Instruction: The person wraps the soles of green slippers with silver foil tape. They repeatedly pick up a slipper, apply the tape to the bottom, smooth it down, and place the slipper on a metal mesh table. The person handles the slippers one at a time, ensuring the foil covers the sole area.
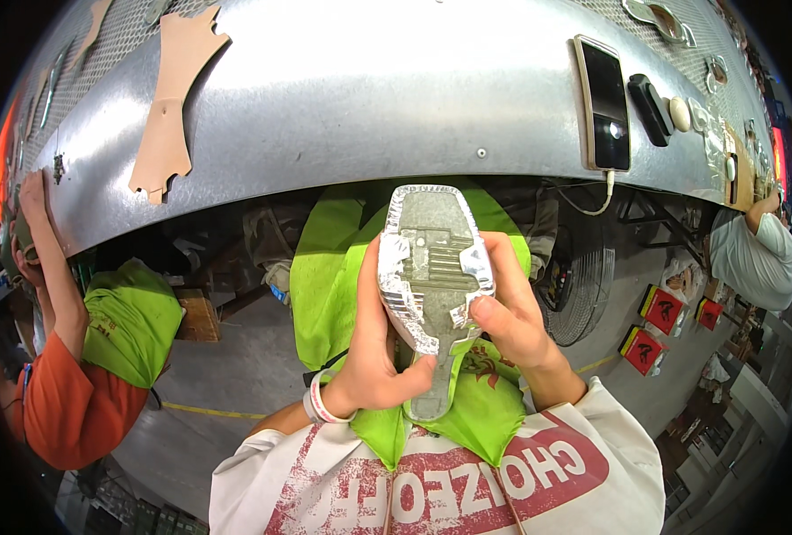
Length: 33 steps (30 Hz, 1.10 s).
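Note:
Held in front of my apron is a shoe [440, 232], bottom side up, with the toe end pointing away from me. Crinkled silver material folds over the rim of its grey-green bottom, which has ridges across the middle. My left hand [373, 361] wraps the left side, its thumb lying across the narrow part near the heel. On the right side my right hand [513, 312] is closed around the shoe, the thumb pressing on the folded silver edge. The fingers beneath the shoe are mostly hidden.
Ahead is a metal worktable [369, 116] with a tan cut piece [168, 111], a charging phone [604, 107] and a black object [651, 109]. A co-worker's orange sleeve [88, 401] is at left, another person [757, 254] at right. A fan [581, 294] and red boxes [660, 309] stand below.

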Each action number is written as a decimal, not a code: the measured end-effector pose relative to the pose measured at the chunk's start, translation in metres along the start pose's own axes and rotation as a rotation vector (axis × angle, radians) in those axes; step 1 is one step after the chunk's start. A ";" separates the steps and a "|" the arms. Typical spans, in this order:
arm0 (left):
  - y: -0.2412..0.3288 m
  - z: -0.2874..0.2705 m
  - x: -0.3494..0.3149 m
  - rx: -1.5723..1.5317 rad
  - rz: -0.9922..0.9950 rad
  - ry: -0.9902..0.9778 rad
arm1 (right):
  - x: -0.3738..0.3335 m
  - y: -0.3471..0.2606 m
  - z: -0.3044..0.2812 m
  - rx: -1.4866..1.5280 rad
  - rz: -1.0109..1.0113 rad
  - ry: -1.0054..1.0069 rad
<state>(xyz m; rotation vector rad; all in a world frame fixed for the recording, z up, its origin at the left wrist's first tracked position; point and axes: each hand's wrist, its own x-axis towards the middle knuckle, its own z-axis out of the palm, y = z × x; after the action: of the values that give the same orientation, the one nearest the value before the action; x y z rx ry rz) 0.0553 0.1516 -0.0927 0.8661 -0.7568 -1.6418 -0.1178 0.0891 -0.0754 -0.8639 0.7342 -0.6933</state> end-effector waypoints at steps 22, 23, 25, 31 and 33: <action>-0.002 -0.003 -0.001 0.119 0.063 -0.033 | -0.001 0.000 0.000 -0.004 -0.019 0.015; -0.002 -0.002 0.000 0.153 0.072 -0.033 | -0.001 0.001 0.000 -0.005 -0.018 0.017; -0.002 -0.002 0.000 0.181 0.083 -0.027 | -0.001 0.001 -0.001 -0.007 -0.015 0.019; -0.003 -0.001 -0.002 0.200 0.097 -0.014 | -0.001 0.001 0.001 0.001 -0.012 0.025; -0.003 0.001 -0.002 0.188 0.086 -0.001 | 0.000 0.001 0.001 -0.006 0.001 0.029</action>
<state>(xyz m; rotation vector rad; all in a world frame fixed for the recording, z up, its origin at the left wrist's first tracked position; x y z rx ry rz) 0.0533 0.1539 -0.0947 0.9514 -0.9475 -1.5129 -0.1173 0.0902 -0.0760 -0.8611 0.7627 -0.7041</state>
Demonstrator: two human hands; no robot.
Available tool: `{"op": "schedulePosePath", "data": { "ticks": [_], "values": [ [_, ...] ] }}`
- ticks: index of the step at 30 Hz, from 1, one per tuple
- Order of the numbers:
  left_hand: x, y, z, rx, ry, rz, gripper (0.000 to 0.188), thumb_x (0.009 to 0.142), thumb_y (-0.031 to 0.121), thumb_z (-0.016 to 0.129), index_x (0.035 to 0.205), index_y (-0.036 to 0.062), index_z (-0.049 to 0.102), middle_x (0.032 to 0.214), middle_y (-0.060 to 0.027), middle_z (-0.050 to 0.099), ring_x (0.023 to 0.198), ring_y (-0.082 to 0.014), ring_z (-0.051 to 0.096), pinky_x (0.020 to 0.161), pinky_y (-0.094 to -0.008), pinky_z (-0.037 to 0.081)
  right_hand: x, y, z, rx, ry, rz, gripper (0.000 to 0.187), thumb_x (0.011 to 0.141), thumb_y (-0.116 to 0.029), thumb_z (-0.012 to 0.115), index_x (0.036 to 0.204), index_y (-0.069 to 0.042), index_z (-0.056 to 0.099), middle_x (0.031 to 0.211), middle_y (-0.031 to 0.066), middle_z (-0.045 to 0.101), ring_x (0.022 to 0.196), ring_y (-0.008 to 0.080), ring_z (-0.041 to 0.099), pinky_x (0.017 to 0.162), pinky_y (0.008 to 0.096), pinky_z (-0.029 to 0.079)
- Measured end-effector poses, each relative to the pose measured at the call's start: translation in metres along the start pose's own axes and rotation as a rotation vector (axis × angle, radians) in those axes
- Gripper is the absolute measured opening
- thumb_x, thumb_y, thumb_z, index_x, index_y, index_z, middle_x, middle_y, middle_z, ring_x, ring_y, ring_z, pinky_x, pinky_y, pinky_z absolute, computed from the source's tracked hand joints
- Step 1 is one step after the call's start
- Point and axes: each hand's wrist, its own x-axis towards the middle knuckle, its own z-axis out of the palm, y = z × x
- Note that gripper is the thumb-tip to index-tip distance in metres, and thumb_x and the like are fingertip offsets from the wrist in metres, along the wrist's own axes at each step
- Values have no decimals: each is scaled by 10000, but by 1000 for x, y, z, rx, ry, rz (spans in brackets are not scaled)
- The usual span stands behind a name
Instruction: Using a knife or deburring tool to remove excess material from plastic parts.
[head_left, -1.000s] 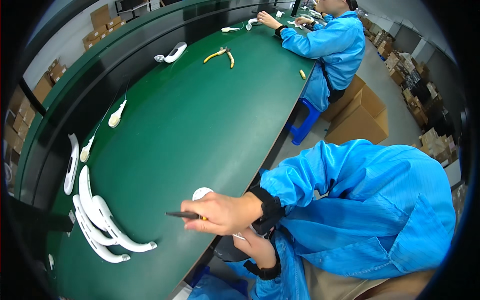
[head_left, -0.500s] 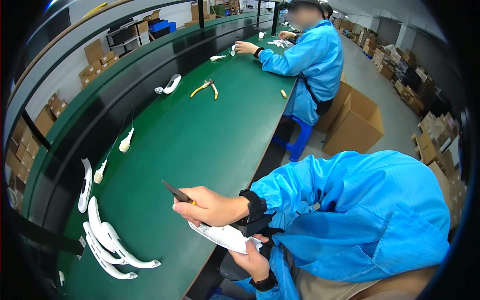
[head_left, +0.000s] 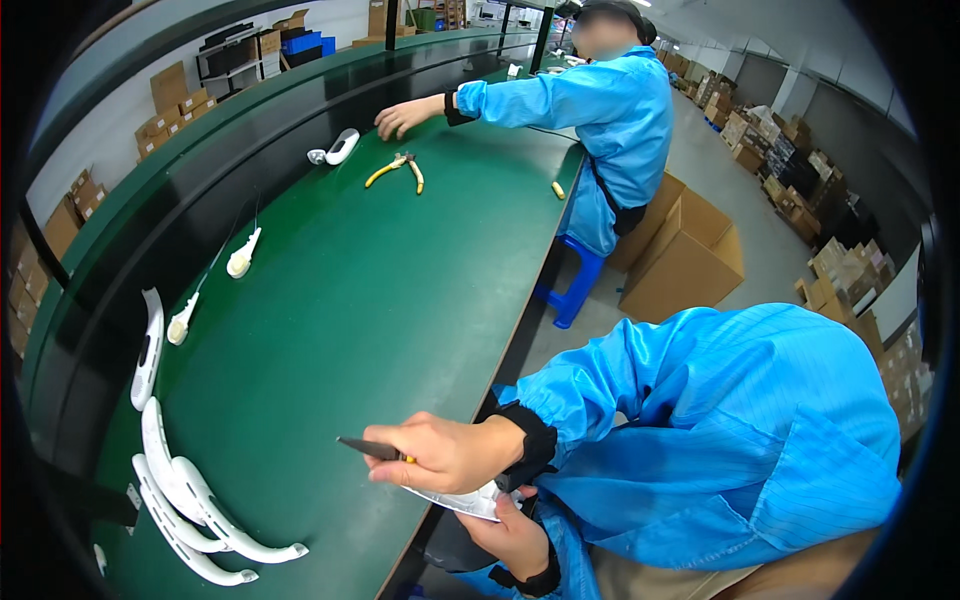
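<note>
My right hand (head_left: 445, 455) is closed around pliers (head_left: 370, 448) with a dark pointed nose and a bit of yellow at the grip. Their tip points left over the table edge. Just below, my left hand (head_left: 512, 545) grips a white curved plastic shell (head_left: 462, 503), partly hidden behind the right hand. More white curved shells (head_left: 215, 510) lie overlapped at the near left of the green table (head_left: 330, 330). Beyond them rest a long white shell (head_left: 148, 350) and two small white pieces with thin wires, one nearer (head_left: 184, 320) and one farther (head_left: 242, 255).
A co-worker's hand (head_left: 408, 118) reaches over the table near yellow-handled pliers (head_left: 395, 172) and a white looped part (head_left: 340, 148). A small yellow object (head_left: 558, 190) lies by the edge. On the floor stand a blue stool (head_left: 572, 280) and an open carton (head_left: 685, 255).
My right hand has moved lower with the pliers, whose nose now lies flatter. More of the shell is covered. The co-worker's arm has stretched left across the table. The view has shifted slightly.
</note>
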Motion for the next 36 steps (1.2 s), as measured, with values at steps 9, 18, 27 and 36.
{"op": "schedulePosePath", "data": {
  "ticks": [9,18,27,36],
  "values": [
    [6,-7,-18,-65,-221,100,526,902,55,475,1361,-71,252,970,-220,622,724,-265,665,715,-355,550,28,10,1,79,-8,292,296,992,-255,494,864,12,483,566,105,532,468,207,541,476,344,446],
    [18,-9,-20,146,27,96,315,973,151,463,1148,-109,434,719,-173,606,555,-213,606,538,-297,480,27,-1,-10,233,34,83,284,1000,-256,480,832,-27,469,627,22,525,538,96,533,502,275,439],
    [34,0,-6,152,94,153,296,980,190,474,1053,-94,512,716,-126,612,567,-171,571,529,-272,437,3,3,-3,105,-65,40,267,1001,-253,506,892,-10,500,607,56,531,538,145,525,508,312,428],
    [34,-7,-10,239,107,178,299,983,210,473,999,-82,538,711,-104,603,576,-163,562,536,-272,420,-3,-2,-6,18,-116,21,237,1000,-240,496,959,-6,498,650,128,548,538,262,563,512,345,454]
  ]
}}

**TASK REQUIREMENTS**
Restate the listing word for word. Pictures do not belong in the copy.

**RESULT OF THE TASK**
Instruction: The person wraps the soles of green slippers with silver foil tape. They repeatedly pick up a slipper, apply the tape to the bottom, smooth it down, and place the slipper on a metal mesh table. The person handles the slippers one at a time, ensuring the foil covers the sole area.
Length: 33 steps (30 Hz, 1.10 s).
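Note:
Held in front of my apron is a shoe [440, 232], bottom side up, with the toe end pointing away from me. Crinkled silver material folds over the rim of its grey-green bottom, which has ridges across the middle. My left hand [373, 361] wraps the left side, its thumb lying across the narrow part near the heel. On the right side my right hand [513, 312] is closed around the shoe, the thumb pressing on the folded silver edge. The fingers beneath the shoe are mostly hidden.
Ahead is a metal worktable [369, 116] with a tan cut piece [168, 111], a charging phone [604, 107] and a black object [651, 109]. A co-worker's orange sleeve [88, 401] is at left, another person [757, 254] at right. A fan [581, 294] and red boxes [660, 309] stand below.
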
Each action number is written as a decimal, not a code: the measured end-effector pose relative to the pose measured at the chunk's start, translation in metres along the start pose's own axes and rotation as a rotation vector (axis × angle, radians) in those axes; step 1 is one step after the chunk's start. A ";" separates the steps and a "|" the arms. Typical spans, in this order:
arm0 (left):
  - y: -0.2412..0.3288 m
  - z: -0.2874..0.2705 m
  - x: -0.3494..0.3149 m
  - rx: -1.5723..1.5317 rad
  - rz: -0.9922..0.9950 rad
  - ry: -0.9902..0.9778 rad
arm1 (right):
  - x: -0.3738..0.3335 m
  - y: -0.3471..0.2606 m
  - z: -0.3044..0.2812 m
  - rx: -1.4866..1.5280 rad
  - rz: -1.0109..1.0113 rad
  - ry: -1.0054..1.0069 rad
<state>(xyz m; rotation vector rad; all in a world frame fixed for the recording, z up, its origin at the left wrist's first tracked position; point and axes: each hand's wrist, its own x-axis towards the middle knuckle, its own z-axis out of the palm, y = z × x; after the action: of the values that give the same orientation, the one nearest the value before the action; x y z rx ry rz) 0.0553 0.1516 -0.0927 0.8661 -0.7568 -1.6418 -0.1178 0.0891 -0.0754 -0.8639 0.7342 -0.6933</state> end-effector waypoints at steps 22, 23, 25, 31 and 33: <action>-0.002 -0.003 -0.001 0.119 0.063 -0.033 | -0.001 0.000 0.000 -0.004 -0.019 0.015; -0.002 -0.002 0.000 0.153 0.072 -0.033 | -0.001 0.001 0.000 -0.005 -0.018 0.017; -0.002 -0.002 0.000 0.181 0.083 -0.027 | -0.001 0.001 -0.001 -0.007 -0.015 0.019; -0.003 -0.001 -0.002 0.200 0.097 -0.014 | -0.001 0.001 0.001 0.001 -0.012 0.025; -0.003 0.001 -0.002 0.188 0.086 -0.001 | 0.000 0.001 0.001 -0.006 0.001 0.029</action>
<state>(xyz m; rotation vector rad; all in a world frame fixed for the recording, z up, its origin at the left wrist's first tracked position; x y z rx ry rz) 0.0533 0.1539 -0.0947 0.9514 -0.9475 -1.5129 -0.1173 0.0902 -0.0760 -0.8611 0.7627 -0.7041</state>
Demonstrator: two human hands; no robot.
Available tool: `{"op": "schedulePosePath", "data": { "ticks": [_], "values": [ [_, ...] ] }}`
- ticks: index of the step at 30 Hz, from 1, one per tuple
- Order of the numbers:
  left_hand: x, y, z, rx, ry, rz, gripper (0.000 to 0.188), thumb_x (0.009 to 0.142), thumb_y (-0.031 to 0.121), thumb_z (-0.016 to 0.129), index_x (0.035 to 0.205), index_y (-0.036 to 0.062), index_z (-0.049 to 0.102), middle_x (0.032 to 0.214), middle_y (-0.060 to 0.027), middle_z (-0.050 to 0.099), ring_x (0.023 to 0.198), ring_y (-0.082 to 0.014), ring_z (-0.051 to 0.096), pinky_x (0.020 to 0.161), pinky_y (-0.094 to -0.008), pinky_z (-0.037 to 0.081)
  right_hand: x, y, z, rx, ry, rz, gripper (0.000 to 0.187), thumb_x (0.011 to 0.141), thumb_y (-0.116 to 0.029), thumb_z (-0.012 to 0.115), index_x (0.036 to 0.204), index_y (-0.069 to 0.042), index_z (-0.056 to 0.099), middle_x (0.031 to 0.211), middle_y (-0.031 to 0.066), middle_z (-0.045 to 0.101), ring_x (0.022 to 0.196), ring_y (-0.008 to 0.080), ring_z (-0.041 to 0.099), pinky_x (0.017 to 0.162), pinky_y (0.008 to 0.096), pinky_z (-0.029 to 0.079)
- Measured end-effector poses, each relative to the pose measured at the call's start: translation in metres along the start pose's own axes and rotation as a rotation vector (axis × angle, radians) in those axes
- Gripper is the absolute measured opening
- thumb_x, thumb_y, thumb_z, index_x, index_y, index_z, middle_x, middle_y, middle_z, ring_x, ring_y, ring_z, pinky_x, pinky_y, pinky_z absolute, computed from the source's tracked hand joints
- Step 1 is one step after the call's start
- Point and axes: each hand's wrist, its own x-axis towards the middle knuckle, its own z-axis out of the palm, y = z × x
- Note that gripper is the thumb-tip to index-tip distance in metres, and thumb_x and the like are fingertip offsets from the wrist in metres, along the wrist's own axes at each step
- Values have no decimals: each is scaled by 10000, but by 1000 for x, y, z, rx, ry, rz (spans in brackets are not scaled)
- The usual span stands behind a name
Instruction: Using a knife or deburring tool to remove excess material from plastic parts.
[head_left, -1.000s] 
[head_left, -0.500s] 
[head_left, +0.000s] 
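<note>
My right hand (head_left: 445, 455) is closed around pliers (head_left: 370, 448) with a dark pointed nose and a bit of yellow at the grip. Their tip points left over the table edge. Just below, my left hand (head_left: 512, 545) grips a white curved plastic shell (head_left: 462, 503), partly hidden behind the right hand. More white curved shells (head_left: 215, 510) lie overlapped at the near left of the green table (head_left: 330, 330). Beyond them rest a long white shell (head_left: 148, 350) and two small white pieces with thin wires, one nearer (head_left: 184, 320) and one farther (head_left: 242, 255).
A co-worker's hand (head_left: 408, 118) reaches over the table near yellow-handled pliers (head_left: 395, 172) and a white looped part (head_left: 340, 148). A small yellow object (head_left: 558, 190) lies by the edge. On the floor stand a blue stool (head_left: 572, 280) and an open carton (head_left: 685, 255).
My right hand has moved lower with the pliers, whose nose now lies flatter. More of the shell is covered. The co-worker's arm has stretched left across the table. The view has shifted slightly.
</note>
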Motion for the next 36 steps (1.2 s), as measured, with values at steps 9, 18, 27 and 36.
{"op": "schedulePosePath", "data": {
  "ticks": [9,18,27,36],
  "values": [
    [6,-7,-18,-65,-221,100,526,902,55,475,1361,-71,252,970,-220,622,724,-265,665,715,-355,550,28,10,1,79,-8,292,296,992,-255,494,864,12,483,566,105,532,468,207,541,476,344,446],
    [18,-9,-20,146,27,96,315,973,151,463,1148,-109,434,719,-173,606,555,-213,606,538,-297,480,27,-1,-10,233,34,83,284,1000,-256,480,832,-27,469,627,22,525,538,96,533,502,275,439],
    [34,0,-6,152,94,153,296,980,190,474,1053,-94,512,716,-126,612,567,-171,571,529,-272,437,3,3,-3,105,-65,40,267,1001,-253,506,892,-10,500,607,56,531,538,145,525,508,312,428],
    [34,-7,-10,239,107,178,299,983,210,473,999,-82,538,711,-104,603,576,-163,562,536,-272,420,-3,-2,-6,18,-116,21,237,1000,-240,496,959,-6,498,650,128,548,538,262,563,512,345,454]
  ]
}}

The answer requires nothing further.